February 11, 2013 By Albert Goldson Leave a Comment

Nothing compares to the 21st-century marketing machine that persuaded Americans to spend $17.6 billion on Valentine’s Day (VD) in 2012, an average of $126 per person, according to the National Retail Federation. That figure was 8.6% higher than in 2011, impressive in an economic recession. In fact, VD is the third largest retail holiday of the year. That’s real money spent primarily on one-time gifts that are reasonably priced the rest of the year, such as a culinary orgy of designer dark chocolate touting medicinal and love potion benefits.

VD is a psychologically nerve wracking day even for those madly in love, and only fuels the fire like a lithiumion battery on a 787 Dreamliner. It’s the artificial pressure to have a romantic experience through huge expenditures of personal capital.

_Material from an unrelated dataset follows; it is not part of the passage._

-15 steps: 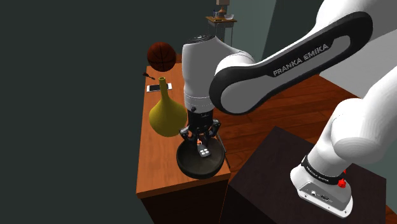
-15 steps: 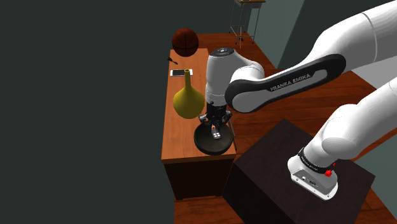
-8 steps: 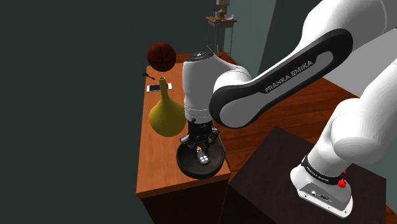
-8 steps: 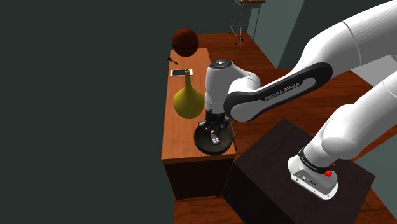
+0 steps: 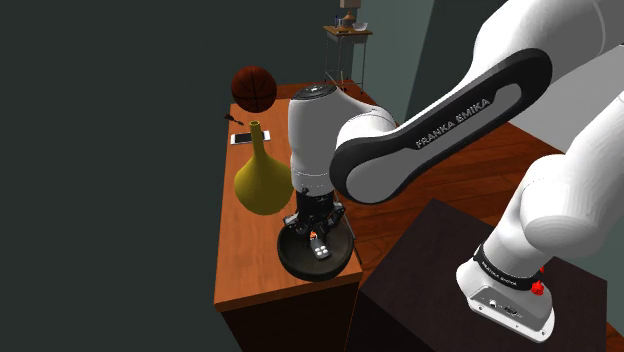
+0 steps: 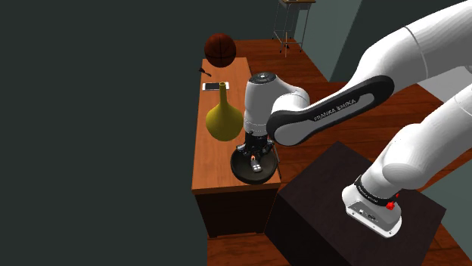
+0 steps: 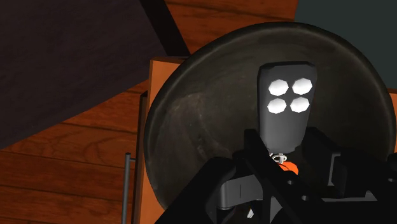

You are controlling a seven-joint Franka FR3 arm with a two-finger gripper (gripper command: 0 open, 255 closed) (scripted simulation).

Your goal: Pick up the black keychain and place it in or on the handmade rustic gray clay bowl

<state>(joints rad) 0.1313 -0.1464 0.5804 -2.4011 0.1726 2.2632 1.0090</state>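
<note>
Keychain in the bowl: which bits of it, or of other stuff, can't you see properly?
1. Keychain: its ring end, wrist view, covered by the gripper.
2. Bowl: part of its rim, wrist view, behind the gripper too.
3. Small dark thing by the phone, shoulder view: too small to name.

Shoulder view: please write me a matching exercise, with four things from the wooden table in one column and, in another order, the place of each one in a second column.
Things
1. black keychain with four white buttons
2. yellow gourd-shaped vase
3. reddish-brown ball
4. flat white phone

Places
A. lying flat between the vase and the ball
B. at the far end of the brown wooden table
C. over the hollow of the dark round bowl
D. standing upright just beside the bowl

Pairs: 1-C, 2-D, 3-B, 4-A
</note>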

And often it’s a downright depressing day for many, like the lonely super-model who couldn’t land that GQ-looking billionaire.

The free market creates this insidious, illogical, yet highly effective guilt trip, pimping out Cupid for the explicit purpose of making an obscene profit. VD is pure capitalistic manipulation to make you feel guilty, like the talk-show audience peer pressure to clap when the sign illuminates “applause” right on cue, despite an underwhelming performance.